Dengan pemberlakuan lockdown tersebut, seluruh warga Ciamis diimbau tetap tinggal di rumah dan menerapkan pola hidup sehat.

5. Kota Semarang

Kota Semarang kendati tidak berikrar melakukan lockdown tetapi sesungguhnya telah melakukan pembatasan akses dengan menutup sejumlah ruas jalan utama. Bila penutupan tidak efektif bisa diperluas ke jalan lainnya.

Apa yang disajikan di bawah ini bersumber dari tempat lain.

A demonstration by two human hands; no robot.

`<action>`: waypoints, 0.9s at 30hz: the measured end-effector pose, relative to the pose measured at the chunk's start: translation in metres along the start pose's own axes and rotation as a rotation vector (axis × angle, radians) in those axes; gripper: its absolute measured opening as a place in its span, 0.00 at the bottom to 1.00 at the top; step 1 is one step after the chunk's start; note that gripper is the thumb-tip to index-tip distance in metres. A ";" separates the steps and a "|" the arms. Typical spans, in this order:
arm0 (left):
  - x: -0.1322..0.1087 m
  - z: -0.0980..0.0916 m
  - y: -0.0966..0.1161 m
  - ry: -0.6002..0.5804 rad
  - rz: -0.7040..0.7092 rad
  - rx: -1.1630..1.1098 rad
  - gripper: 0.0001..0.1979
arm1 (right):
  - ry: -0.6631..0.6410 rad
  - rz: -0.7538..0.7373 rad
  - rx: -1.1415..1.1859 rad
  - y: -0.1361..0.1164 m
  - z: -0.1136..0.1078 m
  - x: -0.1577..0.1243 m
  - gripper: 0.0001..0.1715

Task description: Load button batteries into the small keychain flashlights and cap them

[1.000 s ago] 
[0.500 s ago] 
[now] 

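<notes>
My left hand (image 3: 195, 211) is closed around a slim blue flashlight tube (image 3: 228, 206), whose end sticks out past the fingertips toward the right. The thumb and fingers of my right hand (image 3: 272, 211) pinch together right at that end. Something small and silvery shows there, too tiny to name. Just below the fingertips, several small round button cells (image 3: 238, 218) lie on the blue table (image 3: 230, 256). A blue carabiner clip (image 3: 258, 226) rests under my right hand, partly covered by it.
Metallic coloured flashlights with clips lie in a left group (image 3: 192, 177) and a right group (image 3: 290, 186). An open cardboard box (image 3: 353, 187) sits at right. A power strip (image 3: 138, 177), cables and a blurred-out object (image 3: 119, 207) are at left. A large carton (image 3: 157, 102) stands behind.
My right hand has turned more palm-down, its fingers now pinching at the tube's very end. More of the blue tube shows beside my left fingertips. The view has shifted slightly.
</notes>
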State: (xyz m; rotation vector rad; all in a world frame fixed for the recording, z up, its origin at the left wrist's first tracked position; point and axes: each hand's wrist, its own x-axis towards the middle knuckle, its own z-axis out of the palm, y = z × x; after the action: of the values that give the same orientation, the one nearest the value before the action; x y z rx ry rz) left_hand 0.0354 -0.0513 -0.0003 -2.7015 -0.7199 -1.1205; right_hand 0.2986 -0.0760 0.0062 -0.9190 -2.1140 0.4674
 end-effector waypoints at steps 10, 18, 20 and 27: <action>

"Kita sudah bekerjasa dengan Pemerintah Kota Semarang. Untuk antisipasi penyebaran virus corona di Semarang kita akan tutup beberapa ruas jalan untuk meminimalisir keramaian," ujar Yuswanto, Minggu (29/3/2020).

6. Kota Bandung

Sama seperti halnya dengan Kota Semarang, Pemkot bandung pun sudah mempersempit ruang gerak warganya dengan menutup sejumlah jalan utama yang menjadi pusat keramaian.

Wali Kota Bandung, Oded M Danial mengatakan, kebijakan lockdown parsial saat ini sedang didiskusikan, jika memungkinkan akan diambil langkah menutup sejumlah ruas jalan di Kota Bandung.

“Sampai hari ini tadi rapat siang kita masih terus memberikan kesadaran masyarakat, kalau lockdown paling parsial kita diskusi pengaturan jalan-jalan di Kota Bandung ditutup sebagian,” ujar Oded.